Stored dataset items:
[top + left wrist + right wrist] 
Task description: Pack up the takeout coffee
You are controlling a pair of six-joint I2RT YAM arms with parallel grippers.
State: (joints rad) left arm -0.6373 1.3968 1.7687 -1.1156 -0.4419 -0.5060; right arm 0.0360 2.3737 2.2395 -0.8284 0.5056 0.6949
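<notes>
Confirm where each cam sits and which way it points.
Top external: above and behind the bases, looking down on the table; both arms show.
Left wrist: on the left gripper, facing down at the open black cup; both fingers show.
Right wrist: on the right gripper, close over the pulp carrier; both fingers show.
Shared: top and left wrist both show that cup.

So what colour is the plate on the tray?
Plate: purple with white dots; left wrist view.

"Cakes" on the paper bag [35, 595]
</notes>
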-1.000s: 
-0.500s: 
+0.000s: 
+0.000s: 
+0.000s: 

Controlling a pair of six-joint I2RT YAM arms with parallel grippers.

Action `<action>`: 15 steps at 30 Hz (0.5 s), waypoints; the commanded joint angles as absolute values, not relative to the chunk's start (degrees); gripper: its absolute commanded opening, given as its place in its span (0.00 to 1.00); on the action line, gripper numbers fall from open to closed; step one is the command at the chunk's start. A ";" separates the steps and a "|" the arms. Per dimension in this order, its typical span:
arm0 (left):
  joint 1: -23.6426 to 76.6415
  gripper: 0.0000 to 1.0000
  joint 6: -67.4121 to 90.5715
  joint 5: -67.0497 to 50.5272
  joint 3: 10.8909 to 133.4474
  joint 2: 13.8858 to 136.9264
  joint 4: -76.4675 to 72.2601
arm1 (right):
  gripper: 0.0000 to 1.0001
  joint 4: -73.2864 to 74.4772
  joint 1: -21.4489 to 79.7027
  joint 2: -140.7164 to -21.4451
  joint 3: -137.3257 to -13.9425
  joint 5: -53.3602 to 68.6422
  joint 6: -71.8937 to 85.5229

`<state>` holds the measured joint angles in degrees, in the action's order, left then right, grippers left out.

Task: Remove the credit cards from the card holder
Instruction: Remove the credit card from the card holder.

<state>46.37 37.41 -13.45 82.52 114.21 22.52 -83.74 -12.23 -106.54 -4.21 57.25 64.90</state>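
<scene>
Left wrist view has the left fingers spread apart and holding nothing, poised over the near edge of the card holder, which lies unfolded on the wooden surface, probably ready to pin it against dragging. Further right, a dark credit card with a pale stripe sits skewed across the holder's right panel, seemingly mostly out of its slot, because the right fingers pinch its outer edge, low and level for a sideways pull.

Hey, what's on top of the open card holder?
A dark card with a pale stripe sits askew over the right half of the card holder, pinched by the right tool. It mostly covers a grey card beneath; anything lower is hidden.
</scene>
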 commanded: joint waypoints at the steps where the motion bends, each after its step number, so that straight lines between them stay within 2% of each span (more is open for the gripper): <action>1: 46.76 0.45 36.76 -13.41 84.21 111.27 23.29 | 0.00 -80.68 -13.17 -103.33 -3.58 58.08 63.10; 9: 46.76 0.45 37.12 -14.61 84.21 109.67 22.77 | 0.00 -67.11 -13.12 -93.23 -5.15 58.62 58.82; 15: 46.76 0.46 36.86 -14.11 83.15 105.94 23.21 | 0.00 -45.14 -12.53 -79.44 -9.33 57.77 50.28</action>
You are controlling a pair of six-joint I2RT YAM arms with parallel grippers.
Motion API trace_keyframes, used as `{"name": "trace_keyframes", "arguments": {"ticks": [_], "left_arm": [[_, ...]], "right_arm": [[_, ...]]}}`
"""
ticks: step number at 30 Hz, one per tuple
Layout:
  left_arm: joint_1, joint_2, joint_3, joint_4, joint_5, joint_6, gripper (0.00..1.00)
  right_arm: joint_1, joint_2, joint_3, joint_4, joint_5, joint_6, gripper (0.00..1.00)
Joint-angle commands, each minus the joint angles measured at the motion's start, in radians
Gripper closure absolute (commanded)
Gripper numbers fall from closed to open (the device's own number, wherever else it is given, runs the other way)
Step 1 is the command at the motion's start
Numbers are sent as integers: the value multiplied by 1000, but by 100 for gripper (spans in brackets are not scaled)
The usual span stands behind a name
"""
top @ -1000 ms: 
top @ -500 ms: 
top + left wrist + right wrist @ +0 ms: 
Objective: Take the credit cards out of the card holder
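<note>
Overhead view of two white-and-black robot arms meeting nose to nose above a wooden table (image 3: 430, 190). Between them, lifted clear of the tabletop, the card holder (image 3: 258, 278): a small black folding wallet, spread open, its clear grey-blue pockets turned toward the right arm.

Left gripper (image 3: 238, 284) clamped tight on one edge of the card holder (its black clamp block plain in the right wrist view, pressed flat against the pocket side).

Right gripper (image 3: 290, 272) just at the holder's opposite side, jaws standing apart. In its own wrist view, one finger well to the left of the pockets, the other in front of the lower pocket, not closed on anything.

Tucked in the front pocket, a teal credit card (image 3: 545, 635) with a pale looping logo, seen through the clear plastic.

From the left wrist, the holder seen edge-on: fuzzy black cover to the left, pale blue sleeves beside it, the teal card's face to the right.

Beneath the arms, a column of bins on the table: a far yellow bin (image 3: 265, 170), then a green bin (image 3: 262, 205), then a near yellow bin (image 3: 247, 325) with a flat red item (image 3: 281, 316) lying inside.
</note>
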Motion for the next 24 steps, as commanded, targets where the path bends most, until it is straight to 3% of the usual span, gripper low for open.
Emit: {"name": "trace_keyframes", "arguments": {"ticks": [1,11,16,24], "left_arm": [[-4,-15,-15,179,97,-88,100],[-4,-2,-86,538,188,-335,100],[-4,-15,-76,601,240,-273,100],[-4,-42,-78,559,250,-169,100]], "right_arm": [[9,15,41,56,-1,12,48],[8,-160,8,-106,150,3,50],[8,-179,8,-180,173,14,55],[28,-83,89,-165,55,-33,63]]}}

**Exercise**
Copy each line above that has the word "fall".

**Result of this task**
Action `<action>`: 15 steps at 30 Hz (0.5 s), waypoints; the commanded joint angles as absolute values, not relative to the chunk's start (degrees); gripper: its absolute commanded opening, given as its place in its span (0.00 to 1.00); on the action line, gripper numbers fall from open to closed; step one is the command at the chunk's start. A ";" separates the steps and a "|" the arms. Per dimension in this order, its typical span:
Gripper numbers fall from closed to open (the device's own number, wherever else it is given, runs the other way)

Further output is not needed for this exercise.